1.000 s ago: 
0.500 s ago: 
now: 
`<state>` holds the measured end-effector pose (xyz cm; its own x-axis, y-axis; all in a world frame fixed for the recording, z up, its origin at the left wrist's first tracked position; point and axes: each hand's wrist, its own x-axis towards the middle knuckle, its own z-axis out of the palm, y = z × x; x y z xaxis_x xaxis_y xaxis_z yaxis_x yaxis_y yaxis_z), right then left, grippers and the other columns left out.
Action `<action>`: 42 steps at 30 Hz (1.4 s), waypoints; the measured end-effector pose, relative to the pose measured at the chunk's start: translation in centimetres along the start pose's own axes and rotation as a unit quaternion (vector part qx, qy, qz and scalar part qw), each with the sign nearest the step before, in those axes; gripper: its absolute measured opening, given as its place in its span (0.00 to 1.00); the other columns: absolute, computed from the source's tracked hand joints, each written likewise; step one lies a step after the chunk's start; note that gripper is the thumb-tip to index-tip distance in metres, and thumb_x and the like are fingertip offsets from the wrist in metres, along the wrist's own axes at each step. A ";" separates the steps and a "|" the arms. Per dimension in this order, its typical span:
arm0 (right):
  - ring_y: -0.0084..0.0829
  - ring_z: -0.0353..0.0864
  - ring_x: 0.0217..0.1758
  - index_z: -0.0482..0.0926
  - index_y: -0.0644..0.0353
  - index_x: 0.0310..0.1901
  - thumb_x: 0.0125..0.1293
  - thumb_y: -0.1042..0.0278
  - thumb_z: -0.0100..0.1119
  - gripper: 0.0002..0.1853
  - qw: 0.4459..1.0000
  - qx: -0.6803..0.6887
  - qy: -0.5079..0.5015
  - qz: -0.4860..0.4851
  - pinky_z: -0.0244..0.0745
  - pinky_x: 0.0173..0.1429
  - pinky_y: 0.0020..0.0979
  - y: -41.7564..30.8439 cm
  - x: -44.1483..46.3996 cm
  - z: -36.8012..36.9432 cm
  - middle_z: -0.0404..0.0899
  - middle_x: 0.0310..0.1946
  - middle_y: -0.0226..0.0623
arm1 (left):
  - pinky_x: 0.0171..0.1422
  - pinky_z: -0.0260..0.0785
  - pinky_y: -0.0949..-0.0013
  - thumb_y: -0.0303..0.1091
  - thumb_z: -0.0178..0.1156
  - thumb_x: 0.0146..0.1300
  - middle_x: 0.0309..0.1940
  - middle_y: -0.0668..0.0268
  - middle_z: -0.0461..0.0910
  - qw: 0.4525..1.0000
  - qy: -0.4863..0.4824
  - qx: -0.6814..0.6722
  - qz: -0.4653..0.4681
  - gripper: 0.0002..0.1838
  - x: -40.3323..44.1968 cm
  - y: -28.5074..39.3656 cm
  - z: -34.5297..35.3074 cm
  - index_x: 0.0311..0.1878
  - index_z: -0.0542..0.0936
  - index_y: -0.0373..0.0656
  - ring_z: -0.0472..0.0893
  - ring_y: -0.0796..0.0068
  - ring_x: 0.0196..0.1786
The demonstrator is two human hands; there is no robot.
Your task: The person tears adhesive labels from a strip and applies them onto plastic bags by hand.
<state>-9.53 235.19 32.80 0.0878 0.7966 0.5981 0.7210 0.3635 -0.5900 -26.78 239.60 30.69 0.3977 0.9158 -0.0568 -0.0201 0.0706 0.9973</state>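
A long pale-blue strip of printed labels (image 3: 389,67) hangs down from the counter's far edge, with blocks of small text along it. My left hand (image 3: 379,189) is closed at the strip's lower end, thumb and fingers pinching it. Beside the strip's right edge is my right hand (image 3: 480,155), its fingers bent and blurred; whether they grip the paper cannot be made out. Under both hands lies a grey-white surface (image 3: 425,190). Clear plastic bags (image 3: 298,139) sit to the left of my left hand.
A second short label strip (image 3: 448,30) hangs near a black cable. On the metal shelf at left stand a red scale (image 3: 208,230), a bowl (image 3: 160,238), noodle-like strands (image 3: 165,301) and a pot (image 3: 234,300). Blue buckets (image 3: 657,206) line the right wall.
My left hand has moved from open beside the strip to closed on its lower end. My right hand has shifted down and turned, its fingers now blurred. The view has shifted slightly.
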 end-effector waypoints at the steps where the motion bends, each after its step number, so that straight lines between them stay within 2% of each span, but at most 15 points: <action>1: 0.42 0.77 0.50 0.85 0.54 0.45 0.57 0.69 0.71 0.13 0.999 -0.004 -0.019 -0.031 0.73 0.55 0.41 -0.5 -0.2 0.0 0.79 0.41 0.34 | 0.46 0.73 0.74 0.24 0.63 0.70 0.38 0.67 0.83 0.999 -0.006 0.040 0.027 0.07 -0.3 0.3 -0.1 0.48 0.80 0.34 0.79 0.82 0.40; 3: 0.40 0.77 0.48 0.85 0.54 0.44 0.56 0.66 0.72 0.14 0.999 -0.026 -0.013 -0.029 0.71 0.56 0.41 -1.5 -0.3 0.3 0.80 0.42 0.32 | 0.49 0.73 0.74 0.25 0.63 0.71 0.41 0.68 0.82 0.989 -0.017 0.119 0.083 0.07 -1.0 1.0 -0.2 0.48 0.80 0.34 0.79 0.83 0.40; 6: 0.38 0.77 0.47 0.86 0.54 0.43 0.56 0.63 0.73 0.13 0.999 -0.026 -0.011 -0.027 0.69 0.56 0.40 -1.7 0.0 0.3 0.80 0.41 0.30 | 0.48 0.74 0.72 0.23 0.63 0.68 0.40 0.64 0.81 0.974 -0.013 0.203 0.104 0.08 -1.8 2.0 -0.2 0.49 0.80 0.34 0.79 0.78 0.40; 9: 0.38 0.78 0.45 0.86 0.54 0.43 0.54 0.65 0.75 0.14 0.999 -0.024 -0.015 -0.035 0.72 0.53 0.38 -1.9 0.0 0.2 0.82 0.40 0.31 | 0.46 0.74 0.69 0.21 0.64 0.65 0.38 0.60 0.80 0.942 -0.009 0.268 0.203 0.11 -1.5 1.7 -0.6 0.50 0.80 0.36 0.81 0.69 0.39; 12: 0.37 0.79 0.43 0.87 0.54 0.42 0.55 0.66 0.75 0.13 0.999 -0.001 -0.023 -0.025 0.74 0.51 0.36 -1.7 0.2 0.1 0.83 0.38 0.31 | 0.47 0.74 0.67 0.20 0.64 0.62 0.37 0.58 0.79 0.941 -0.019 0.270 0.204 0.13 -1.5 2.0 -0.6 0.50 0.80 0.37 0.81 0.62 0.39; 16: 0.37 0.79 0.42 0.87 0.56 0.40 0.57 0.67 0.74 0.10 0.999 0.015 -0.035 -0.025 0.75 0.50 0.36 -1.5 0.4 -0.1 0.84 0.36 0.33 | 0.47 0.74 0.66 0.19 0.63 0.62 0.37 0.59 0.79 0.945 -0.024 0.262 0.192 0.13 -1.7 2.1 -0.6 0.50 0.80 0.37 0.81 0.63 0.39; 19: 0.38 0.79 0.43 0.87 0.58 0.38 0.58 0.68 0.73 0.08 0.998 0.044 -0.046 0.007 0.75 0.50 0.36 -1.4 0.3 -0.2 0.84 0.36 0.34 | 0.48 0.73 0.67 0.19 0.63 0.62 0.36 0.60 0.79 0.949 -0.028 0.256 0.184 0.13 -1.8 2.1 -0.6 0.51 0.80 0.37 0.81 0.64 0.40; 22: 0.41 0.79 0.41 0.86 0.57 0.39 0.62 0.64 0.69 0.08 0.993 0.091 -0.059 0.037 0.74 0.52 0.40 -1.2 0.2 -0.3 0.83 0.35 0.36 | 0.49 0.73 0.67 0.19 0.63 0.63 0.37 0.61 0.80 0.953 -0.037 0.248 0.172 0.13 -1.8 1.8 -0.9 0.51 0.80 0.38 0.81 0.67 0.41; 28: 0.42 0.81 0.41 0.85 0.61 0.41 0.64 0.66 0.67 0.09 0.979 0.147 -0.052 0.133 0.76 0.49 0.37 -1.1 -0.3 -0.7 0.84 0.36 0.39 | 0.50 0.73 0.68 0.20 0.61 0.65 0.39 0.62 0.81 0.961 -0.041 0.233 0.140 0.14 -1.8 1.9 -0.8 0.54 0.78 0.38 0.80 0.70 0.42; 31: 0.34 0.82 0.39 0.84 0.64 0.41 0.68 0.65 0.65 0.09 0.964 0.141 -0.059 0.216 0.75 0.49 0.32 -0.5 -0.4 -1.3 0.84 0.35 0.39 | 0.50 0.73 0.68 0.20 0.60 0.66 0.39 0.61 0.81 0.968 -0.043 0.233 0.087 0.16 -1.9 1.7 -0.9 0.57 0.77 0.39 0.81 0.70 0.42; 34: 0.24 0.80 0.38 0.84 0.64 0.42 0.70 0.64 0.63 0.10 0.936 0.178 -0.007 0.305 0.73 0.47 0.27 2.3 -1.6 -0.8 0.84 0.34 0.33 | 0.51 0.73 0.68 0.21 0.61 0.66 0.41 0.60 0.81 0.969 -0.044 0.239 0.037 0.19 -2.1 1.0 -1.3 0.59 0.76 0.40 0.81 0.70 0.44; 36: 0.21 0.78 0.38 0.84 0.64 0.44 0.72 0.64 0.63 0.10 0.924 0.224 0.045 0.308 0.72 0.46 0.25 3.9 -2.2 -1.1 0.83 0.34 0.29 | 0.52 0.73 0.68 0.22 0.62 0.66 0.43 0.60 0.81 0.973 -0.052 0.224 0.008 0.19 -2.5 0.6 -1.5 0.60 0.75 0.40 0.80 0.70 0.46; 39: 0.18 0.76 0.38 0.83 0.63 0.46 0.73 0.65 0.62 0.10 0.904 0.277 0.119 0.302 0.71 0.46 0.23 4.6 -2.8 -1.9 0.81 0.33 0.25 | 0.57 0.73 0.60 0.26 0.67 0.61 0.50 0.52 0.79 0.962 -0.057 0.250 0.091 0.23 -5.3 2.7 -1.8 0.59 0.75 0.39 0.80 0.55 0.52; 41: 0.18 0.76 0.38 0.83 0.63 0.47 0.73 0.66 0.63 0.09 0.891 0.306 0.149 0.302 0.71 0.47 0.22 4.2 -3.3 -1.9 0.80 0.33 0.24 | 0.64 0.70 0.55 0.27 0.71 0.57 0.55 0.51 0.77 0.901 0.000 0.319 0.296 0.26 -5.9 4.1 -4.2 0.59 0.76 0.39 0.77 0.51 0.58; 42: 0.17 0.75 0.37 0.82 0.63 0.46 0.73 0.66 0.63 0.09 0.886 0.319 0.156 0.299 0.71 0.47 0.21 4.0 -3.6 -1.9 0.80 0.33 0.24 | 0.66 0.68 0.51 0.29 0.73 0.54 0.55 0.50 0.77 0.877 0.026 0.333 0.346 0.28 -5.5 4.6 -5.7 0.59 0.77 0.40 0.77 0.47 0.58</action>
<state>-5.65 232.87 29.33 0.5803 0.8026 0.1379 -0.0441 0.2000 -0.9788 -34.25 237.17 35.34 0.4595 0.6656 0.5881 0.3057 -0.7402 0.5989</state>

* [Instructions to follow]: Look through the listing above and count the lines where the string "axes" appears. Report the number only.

* [Exercise output]: 2